Building a Search Engine with Bun: The angine Deep Dive

Every developer tool I build eventually needs search. Project dashboards need to find projects by name and description. Documentation sites need full-text search. CLI tools need fuzzy matching.

For years, I'd reach for Elasticsearch or Algolia. They work great, but they're overkill for many use cases. Elasticsearch requires a JVM and significant memory. Algolia charges per search operation. For a side project or local tool, I wanted something simpler.

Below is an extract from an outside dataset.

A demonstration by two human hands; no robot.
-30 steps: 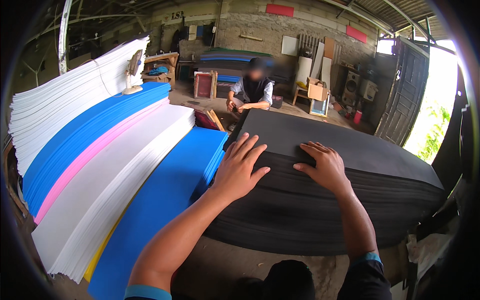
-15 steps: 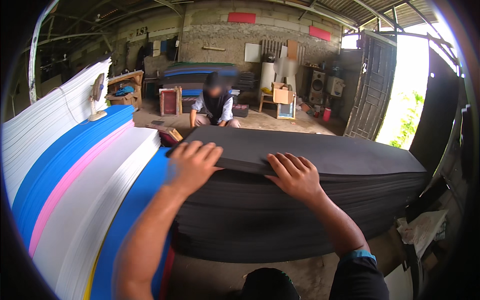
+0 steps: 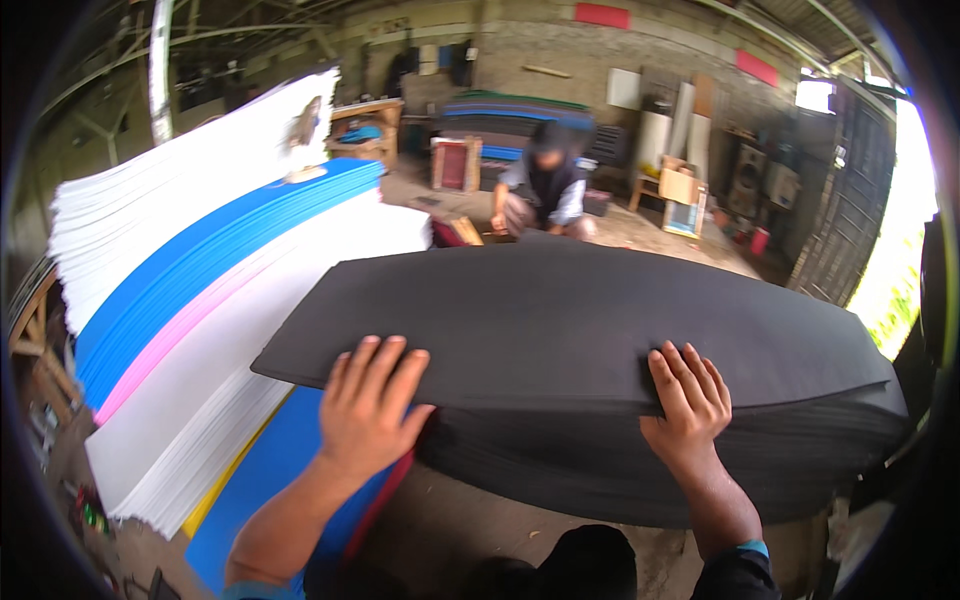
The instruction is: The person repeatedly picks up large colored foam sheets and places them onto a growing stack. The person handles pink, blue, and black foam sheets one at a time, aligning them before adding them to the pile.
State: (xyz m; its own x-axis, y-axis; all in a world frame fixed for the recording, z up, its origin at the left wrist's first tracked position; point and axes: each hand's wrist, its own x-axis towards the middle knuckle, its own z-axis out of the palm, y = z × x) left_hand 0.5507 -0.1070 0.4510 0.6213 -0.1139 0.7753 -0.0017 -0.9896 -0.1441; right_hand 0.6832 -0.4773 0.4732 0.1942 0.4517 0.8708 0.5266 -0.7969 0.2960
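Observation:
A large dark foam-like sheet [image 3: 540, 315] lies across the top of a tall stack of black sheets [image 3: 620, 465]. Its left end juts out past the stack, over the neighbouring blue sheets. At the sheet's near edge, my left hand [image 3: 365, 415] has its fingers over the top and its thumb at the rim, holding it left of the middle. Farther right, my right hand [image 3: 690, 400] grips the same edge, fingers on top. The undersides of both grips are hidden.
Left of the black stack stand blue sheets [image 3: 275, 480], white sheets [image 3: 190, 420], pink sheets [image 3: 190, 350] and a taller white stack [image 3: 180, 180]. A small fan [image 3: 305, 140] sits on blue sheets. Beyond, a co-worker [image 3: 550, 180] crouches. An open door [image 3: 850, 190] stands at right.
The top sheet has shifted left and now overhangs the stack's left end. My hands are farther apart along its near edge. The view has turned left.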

So I built angine: a search engine that runs entirely on SQLite and Bun. No external services, no complex infrastructure, just fast full-text search that works anywhere Bun runs.

This is the deep dive into how it works.

The Problem Space

What makes search "hard"?

Tokenization: Breaking text into searchable units
Normalization: Handling case, accents, stemming (run/running/ran)
Ranking: Deciding which results are most relevant
Performance: Returning results in milliseconds, not seconds
Updates: Keeping the index in sync with source data

Elasticsearch solves all of these with a sophisticated distributed architecture. But that architecture has overhead. For a local project dashboard or a documentation site with 10,000 pages, we can do something much simpler.

Why SQLite + Bun?

SQLite has FTS5—a full-text search extension that's been battle-tested for over a decade. It handles tokenization, normalization, and ranking out of the box.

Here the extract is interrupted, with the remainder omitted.